Włącz laser pułapkowy o długości fali 1,064 nanometra, aby przyciągnąć nanocząstki srebra do komory próbki i utworzyć plazmoniczny zespół nanocząstek srebra. W razie potrzeby zmniejsz wiązkę lasera pułapkowego, aby uniknąć przegrzania lub tworzenia się pęcherzyków. Dostosuj położenie mikrostolika próbki, aby umieścić ciemną plamkę zespołu plazmonicznych nanocząstek srebra pod ogniskiem wiązki sondy Ramana o długości 532 nm w celu pomiarów spektroskopowych.

Umieść filtry o neutralnej gęstości przed 532-nanometrowym wyjściem lasera Ramana, aby dostosować moc do 10 megawatów. Wprowadź czas akwizycji w panelu ustawień w oprogramowaniu widma i kliknij przycisk Pobierz, aby rozpocząć akwizycję widma. Bez lasera pułapkującego rozproszone nanocząstki srebra w komorze próbki wygenerowały czarne widmo.
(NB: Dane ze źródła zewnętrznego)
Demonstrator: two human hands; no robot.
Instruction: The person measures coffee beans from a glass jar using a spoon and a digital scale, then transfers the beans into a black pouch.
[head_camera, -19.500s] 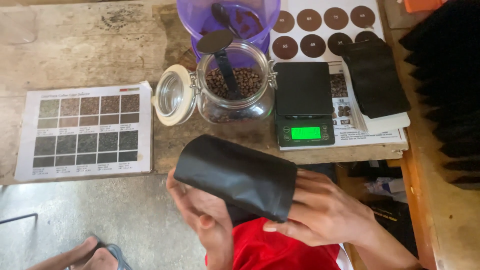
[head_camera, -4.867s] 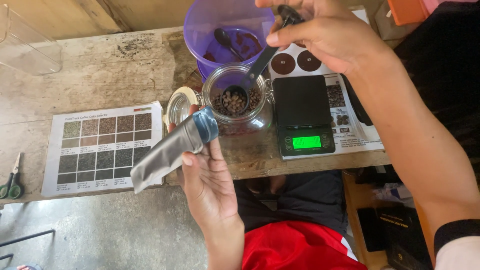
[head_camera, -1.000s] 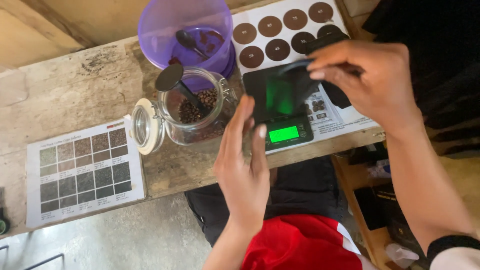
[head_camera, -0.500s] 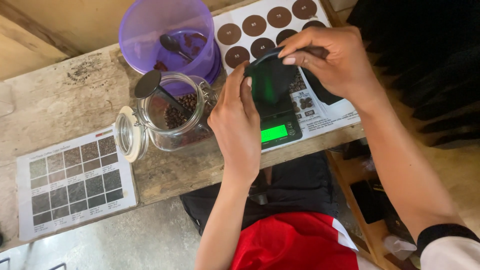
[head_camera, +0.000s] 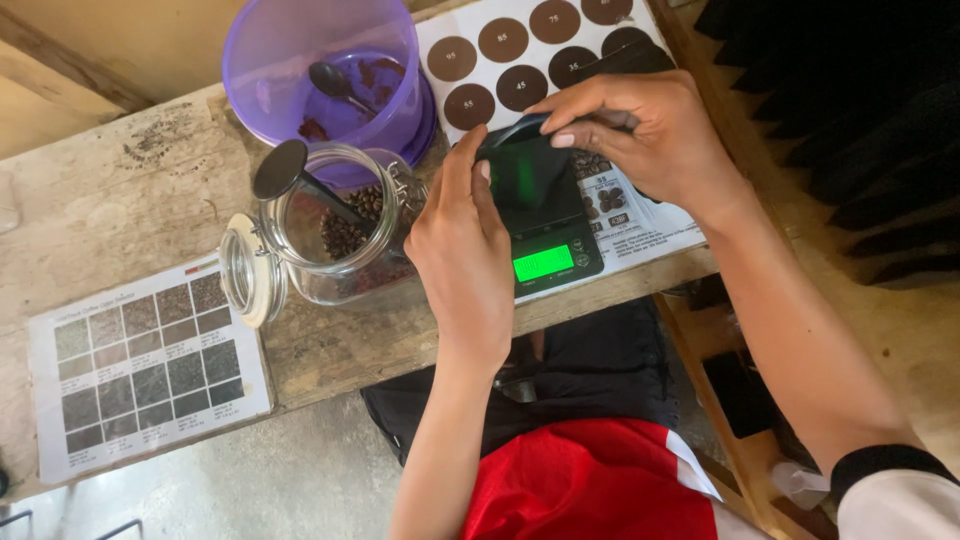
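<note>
A black pouch (head_camera: 535, 175) stands on a small black scale (head_camera: 550, 262) with a lit green display. My left hand (head_camera: 465, 250) presses against the pouch's left side. My right hand (head_camera: 640, 130) grips the pouch's top edge from the right. Left of the scale stands an open glass jar (head_camera: 335, 235) of coffee beans with a black scoop (head_camera: 285, 170) resting in it, its lid hanging open on the hinge.
A purple plastic tub (head_camera: 325, 75) with a spoon stands behind the jar. A sheet with brown circles (head_camera: 500, 50) lies under the scale, a chart of grey-brown squares (head_camera: 145, 365) at the left. Dark pouches (head_camera: 830, 110) are stacked at the right. The wooden table's edge (head_camera: 340, 370) runs near my body.
Both hands have closed in on the pouch standing on the scale. Earlier the right hand scooped beans while the left held the pouch tilted beside the jar.
</note>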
Zwiększenie mocy i wydłużenie czasu naświetlania lasera pułapkującego może przyciągnąć więcej nanocząstek srebra i wygenerować ciemną plamę. Ponieważ rozproszone nanocząstki srebra znajdowały się pod wpływem ruchów Browna, połączenia międzycząsteczkowe były duże i niestabilne. Ogólna intensywność DSNB w plazmonicznym zespole nanocząstek srebra była wyższa niż w przypadku rozproszonej nanocząstki srebra.

Biorąc pod uwagę intensywność charakterystycznego piku na odwrocie 1,444 centymetra, plazmoniczny zespół nanocząstek srebra może zapewnić około 50-krotne wzmocnienie wzmocnionego powierzchniowo sygnału spektroskopii Ramana DSNB w porównaniu z rozproszonymi nanocząstkami srebra. Natężenia charakterystycznych pików DSNB na odwróconych 1, 152, 1, 444 i 1 579 centymetrów w tych 20 powierzchniowo wzmocnionych widmach Ramana zostały wykreślone jako histogramy ze względnymi odchyleniami standardowymi wynoszącymi odpowiednio 6,88, 6,59 i 5,48%. Najważniejszą rzeczą w tej procedurze jest zlokalizowanie pozycji 532-nanometrowego lasera sondy Ramana i nałożenie go na 1,064-nanometrowy laser pułapkowy.

Technika ta toruje naukowcom drogę do wykrywania cząsteczek analitu z kontrolą przestrzenną i czasową w warunkach fizjologicznych w celu przeprowadzenia przyszłych analiz in vivo.